As the capital of the United Arab Emirates, Abu Dhabi is a rapidly growing and diversifying city. The city’s appeal draws business and tourists alike, and the population continues to grow every year. In terms of progress, Abu Dhabi has a very considered approach to growth with a strictly enforced development programme that will run until 2030. Every facet of the city has been carefully planned to ensure it is as diverse, efficient and sustainable as possible.
“With the global credit crisis causing uncertainty across much of the real estate industry, investors are naturally cautious about where to focus,” says Rohan Marwaha, managing director of the Cityscape series of real estate and development events in emerging markets across the globe.
“Abu Dhabi, however, with multibillion dollar long-term plans for continued infrastructure development is providing the world with remarkable opportunities that simply do not exist elsewhere,” adds Mr Marwaha. “What is becoming clear in the new global economic climate is that Abu Dhabi, is fast establishing itself as a beacon of cultural renaissance as well as a focus for futuristic, sustainable residential and commercial habitats.”
On the sustainability front, Abu Dhabi is masterplanning the world’s first zero-carbon city. Known as Masdar City, the pioneering development will eventually house about 40,000 people.
Furthermore, there are plans for a second ‘Eden’ project, to twin the pioneer in Cornwall, UK, this time on Saadiyat Island. This conservation tourist attraction will incorporate low-carbon villages. Abu Dhabi’s cultural focus is also centred on the Saadiyat Island development, which includes the first branch of the Louvre outside of Paris and the world’s largest Guggenheim Museum.
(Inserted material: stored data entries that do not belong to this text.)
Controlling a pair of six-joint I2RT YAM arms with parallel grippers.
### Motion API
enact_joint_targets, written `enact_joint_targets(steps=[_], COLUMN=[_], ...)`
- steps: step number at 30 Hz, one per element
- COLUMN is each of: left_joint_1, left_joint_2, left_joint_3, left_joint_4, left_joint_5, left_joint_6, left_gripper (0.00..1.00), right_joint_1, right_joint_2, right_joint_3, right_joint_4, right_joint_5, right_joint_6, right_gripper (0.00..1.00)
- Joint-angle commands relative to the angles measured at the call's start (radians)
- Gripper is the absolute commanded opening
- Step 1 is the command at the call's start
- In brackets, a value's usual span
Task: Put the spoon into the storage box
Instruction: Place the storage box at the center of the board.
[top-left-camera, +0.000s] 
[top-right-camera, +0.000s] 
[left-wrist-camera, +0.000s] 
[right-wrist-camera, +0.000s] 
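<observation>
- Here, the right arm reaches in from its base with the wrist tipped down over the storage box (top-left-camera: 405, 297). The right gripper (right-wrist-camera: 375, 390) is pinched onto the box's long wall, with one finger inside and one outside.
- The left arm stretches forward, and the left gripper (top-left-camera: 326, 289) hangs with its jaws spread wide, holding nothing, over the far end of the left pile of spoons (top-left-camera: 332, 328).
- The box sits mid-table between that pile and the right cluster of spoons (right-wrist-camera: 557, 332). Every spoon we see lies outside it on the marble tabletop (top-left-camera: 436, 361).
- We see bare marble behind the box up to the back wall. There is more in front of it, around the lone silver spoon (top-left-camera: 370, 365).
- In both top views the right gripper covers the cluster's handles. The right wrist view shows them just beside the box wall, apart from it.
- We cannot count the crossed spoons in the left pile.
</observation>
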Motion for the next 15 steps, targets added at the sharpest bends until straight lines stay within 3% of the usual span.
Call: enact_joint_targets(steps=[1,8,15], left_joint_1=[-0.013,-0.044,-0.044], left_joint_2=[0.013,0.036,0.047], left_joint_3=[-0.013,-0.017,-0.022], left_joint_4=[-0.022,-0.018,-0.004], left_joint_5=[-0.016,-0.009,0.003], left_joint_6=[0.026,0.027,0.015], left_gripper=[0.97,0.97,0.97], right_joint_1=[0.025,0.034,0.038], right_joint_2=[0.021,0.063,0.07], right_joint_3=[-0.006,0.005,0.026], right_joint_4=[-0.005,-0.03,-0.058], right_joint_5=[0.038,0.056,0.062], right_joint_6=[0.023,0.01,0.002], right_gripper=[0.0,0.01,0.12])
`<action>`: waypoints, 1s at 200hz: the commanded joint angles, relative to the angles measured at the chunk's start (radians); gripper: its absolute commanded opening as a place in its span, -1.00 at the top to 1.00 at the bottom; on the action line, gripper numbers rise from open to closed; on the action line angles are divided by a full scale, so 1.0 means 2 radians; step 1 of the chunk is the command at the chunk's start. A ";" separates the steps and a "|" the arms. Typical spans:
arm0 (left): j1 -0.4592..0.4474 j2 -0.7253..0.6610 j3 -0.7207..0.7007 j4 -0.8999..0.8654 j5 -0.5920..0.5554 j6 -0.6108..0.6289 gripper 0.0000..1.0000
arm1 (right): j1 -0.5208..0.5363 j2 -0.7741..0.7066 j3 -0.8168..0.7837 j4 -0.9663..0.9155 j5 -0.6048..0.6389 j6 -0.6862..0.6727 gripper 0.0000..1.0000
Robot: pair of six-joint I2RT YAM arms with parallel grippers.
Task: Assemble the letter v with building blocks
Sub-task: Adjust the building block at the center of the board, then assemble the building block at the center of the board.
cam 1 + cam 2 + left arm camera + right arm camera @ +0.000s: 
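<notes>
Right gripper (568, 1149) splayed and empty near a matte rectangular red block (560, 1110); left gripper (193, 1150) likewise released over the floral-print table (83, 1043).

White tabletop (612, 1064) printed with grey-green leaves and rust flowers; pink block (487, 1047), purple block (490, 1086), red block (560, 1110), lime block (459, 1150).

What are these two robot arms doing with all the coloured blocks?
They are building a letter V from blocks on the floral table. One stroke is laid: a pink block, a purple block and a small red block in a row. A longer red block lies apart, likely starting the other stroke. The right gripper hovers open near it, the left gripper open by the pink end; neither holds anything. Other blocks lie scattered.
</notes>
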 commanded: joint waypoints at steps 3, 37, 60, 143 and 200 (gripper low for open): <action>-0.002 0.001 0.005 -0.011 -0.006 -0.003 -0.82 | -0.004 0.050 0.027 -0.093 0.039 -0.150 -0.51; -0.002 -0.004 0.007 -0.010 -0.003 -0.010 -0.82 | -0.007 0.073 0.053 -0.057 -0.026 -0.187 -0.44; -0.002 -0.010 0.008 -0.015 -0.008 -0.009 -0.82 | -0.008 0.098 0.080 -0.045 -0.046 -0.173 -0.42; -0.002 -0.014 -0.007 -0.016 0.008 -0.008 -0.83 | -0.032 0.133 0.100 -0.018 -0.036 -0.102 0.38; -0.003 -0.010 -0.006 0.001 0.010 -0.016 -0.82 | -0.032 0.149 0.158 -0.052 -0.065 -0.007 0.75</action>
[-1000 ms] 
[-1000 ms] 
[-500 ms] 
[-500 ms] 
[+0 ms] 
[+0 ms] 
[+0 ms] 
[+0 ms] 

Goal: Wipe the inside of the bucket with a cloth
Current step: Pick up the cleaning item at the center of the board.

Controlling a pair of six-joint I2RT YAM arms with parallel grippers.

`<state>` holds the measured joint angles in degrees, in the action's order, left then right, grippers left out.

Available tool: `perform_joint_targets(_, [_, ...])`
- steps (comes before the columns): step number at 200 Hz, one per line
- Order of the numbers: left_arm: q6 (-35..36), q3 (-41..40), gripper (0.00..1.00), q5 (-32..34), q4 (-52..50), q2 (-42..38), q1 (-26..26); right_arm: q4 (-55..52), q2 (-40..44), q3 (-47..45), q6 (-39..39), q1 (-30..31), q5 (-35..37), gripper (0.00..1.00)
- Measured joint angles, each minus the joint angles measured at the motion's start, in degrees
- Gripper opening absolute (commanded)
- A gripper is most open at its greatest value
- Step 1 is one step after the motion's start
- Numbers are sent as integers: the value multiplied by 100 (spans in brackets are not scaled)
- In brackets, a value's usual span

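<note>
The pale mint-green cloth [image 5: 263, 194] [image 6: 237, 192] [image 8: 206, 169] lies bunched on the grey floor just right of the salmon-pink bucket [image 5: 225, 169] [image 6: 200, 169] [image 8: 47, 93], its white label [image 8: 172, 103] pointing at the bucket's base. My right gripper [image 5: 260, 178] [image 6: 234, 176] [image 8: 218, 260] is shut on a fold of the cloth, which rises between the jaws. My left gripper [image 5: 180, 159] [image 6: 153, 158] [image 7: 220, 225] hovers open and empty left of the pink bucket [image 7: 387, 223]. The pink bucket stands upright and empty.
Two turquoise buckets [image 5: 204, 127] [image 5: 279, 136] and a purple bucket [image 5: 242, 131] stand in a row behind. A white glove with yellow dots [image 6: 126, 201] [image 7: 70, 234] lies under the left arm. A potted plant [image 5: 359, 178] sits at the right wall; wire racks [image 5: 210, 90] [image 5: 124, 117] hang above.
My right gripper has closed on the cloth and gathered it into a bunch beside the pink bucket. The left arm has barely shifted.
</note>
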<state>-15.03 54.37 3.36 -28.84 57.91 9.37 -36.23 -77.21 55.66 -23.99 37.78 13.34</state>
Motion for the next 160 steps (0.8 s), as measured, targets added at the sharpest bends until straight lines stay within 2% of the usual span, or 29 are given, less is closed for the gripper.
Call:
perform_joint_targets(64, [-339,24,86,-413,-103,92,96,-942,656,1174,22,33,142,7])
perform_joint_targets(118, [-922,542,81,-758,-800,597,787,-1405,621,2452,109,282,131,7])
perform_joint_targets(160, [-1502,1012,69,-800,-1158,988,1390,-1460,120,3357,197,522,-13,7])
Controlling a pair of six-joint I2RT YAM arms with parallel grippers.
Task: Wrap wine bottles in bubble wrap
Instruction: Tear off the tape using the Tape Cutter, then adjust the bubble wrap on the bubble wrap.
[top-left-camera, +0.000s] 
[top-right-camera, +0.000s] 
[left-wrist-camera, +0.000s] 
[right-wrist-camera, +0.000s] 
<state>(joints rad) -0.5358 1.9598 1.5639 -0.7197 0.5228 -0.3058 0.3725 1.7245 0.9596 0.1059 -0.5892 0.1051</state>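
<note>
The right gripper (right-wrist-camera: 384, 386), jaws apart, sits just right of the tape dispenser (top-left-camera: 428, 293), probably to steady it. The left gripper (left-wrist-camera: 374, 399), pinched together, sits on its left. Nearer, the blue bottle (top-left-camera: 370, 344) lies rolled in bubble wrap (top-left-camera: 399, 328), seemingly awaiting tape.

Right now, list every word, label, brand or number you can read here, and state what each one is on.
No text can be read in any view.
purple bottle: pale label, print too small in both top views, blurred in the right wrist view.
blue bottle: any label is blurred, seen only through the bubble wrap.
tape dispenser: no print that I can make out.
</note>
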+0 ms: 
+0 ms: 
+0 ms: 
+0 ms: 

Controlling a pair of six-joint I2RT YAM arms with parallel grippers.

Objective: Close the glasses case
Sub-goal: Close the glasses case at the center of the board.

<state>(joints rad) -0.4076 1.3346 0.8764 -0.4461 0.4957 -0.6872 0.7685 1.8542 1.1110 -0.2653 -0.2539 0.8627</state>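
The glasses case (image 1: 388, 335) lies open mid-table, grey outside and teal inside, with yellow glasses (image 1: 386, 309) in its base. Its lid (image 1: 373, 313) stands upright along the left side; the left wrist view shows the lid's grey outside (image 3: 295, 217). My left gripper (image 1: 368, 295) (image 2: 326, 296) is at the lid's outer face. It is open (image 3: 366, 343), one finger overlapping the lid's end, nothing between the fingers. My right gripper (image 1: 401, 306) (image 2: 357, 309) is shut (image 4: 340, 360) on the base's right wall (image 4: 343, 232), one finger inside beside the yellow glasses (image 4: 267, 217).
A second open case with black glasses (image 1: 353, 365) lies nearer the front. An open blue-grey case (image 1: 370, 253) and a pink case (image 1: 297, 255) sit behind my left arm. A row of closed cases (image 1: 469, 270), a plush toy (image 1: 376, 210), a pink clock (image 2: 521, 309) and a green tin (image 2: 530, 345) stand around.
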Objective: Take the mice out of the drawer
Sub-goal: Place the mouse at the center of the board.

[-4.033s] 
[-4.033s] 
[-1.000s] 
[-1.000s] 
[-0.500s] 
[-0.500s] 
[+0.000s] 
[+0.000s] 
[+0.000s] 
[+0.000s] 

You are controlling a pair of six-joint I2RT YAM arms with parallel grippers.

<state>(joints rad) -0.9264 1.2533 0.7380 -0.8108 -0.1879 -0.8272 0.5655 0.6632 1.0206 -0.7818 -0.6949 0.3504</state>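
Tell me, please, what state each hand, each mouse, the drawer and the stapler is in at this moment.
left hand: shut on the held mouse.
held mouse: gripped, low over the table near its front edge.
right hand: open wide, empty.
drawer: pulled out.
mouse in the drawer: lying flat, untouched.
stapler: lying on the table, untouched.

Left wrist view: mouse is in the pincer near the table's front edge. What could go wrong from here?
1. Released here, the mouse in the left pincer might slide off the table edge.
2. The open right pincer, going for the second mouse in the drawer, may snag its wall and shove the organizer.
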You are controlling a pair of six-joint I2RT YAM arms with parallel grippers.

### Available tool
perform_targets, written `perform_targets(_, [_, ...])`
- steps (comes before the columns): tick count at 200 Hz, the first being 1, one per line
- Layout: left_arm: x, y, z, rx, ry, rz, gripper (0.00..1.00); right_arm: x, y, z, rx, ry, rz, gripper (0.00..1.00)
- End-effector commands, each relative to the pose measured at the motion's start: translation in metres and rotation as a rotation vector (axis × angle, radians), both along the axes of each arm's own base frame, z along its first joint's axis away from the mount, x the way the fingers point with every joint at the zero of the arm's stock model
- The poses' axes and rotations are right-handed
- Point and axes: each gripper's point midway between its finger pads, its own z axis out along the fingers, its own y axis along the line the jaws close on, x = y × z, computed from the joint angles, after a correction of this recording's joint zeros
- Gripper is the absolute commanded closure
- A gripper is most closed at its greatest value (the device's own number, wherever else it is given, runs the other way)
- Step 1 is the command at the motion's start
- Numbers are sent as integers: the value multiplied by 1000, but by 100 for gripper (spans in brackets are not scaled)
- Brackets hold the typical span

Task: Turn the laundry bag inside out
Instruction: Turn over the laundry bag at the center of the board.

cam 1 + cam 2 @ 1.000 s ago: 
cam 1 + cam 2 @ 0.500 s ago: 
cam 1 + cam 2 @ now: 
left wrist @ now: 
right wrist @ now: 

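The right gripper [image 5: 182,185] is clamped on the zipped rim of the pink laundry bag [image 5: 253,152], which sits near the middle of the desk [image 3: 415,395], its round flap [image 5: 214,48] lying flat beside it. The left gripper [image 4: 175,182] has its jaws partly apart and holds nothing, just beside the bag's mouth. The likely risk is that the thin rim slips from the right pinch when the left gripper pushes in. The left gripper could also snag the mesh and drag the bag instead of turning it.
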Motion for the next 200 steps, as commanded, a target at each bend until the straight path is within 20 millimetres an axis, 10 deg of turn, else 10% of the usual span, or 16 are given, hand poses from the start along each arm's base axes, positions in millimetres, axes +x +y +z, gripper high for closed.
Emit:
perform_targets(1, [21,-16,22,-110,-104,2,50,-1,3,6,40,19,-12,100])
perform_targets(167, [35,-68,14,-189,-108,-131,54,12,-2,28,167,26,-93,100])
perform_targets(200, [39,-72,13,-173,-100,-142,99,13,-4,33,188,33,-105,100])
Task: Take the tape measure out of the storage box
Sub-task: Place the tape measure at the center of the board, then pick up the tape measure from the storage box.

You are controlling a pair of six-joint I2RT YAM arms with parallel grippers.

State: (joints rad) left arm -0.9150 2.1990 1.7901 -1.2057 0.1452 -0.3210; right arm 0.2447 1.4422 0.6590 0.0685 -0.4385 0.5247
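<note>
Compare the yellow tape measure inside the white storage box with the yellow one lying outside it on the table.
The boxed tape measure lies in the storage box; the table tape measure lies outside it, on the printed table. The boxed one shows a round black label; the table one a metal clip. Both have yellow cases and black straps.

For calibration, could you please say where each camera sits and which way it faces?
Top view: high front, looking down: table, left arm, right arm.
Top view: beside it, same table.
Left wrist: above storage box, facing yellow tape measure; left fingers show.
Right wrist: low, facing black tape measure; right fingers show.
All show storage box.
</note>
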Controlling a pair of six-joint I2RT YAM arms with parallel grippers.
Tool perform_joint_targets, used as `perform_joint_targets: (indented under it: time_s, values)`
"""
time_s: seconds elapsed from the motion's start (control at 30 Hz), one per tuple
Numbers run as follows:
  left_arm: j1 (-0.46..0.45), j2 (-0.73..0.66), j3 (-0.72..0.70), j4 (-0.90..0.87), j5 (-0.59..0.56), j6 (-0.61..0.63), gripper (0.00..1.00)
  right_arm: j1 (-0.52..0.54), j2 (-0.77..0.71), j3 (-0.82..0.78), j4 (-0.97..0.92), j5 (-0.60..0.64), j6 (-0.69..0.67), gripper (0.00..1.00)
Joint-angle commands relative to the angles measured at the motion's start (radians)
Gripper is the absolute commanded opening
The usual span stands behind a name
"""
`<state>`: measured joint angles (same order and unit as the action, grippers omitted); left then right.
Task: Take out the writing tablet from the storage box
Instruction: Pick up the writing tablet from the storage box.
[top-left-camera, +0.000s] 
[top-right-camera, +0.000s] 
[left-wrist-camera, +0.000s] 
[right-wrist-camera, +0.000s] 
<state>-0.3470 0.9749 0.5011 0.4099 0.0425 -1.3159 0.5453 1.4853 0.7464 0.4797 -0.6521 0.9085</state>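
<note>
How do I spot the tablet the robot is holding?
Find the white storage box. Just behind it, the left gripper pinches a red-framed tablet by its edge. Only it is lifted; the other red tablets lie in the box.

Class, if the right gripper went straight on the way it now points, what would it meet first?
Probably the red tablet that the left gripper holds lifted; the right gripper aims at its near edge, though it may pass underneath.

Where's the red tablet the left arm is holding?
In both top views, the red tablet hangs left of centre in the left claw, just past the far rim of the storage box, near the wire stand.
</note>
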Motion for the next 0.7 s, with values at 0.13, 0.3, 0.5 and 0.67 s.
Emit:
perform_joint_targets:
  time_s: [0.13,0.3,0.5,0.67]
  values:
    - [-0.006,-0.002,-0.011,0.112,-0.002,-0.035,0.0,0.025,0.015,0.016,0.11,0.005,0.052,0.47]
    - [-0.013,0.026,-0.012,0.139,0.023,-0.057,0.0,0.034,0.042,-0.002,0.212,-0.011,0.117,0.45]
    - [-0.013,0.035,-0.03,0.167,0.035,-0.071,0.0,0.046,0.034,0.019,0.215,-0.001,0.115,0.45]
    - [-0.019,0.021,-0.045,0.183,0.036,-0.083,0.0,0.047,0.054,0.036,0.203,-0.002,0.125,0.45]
Saadiyat Island’s cultural district is one of the emirate’s planned anchor tourism attractions and is expected to attract 1.5 million visitors a year once completed in 2018, and will be home to about160,000 people. According to Landmark Advisory, freehold and leasehold property prices in Abu Dhabi soared in 2008, especially after Cityscape Abu Dhabi in May.
Over the course of 2008, average villa prices increased by 80%, which is significantly higher than the 55% growth in average apartment prices.
Figures show that after the spike, average apartment and villa prices stabilised during Q3 of 2008 and then started to fall in Q4. The downward trend has continued into mid-Q1 2009, however this is a global phenomenon and not peculiar to Abu Dhabi or the Middle East region.
Despite the current decline, many industry observers, including Mr Marwaha, believe that Abu Dhabi’s property market remains strong.
“You have to compare Abu Dhabi to other international cities in terms of the extent to which they are on the radars of institutional investors and high-net-worth individuals,” says Mr Marwaha. He adds: “Abu Dhabi still is a very strong proposition and has a lot of growth to go through.”
Developers are beginning to delay, phase, and/or restructure projects, which will constrict supply pipelines and take pressure of an inflated market.
The latest Property Insight report from CB Richard Ellis predicts that the economic situation will present opportunities for developers and end users. Developers will become more cautious and only pursue well-planned, quality projects. End users will benefit from a better-quality product.
Among the strong fundamentals of Abu Dhabi’s market is the high probability of residential undersupply.
The CB Richard Ellis report concludes that although 2009 will be challenging for the real estate sector, the market remains “significantly undersupplied” across almost all sectors and so offers an environment for growth.
Cityscape Abu Dhabi 2009 takes place from April 19-22 at the Abu Dhabi National Exhibition Centre.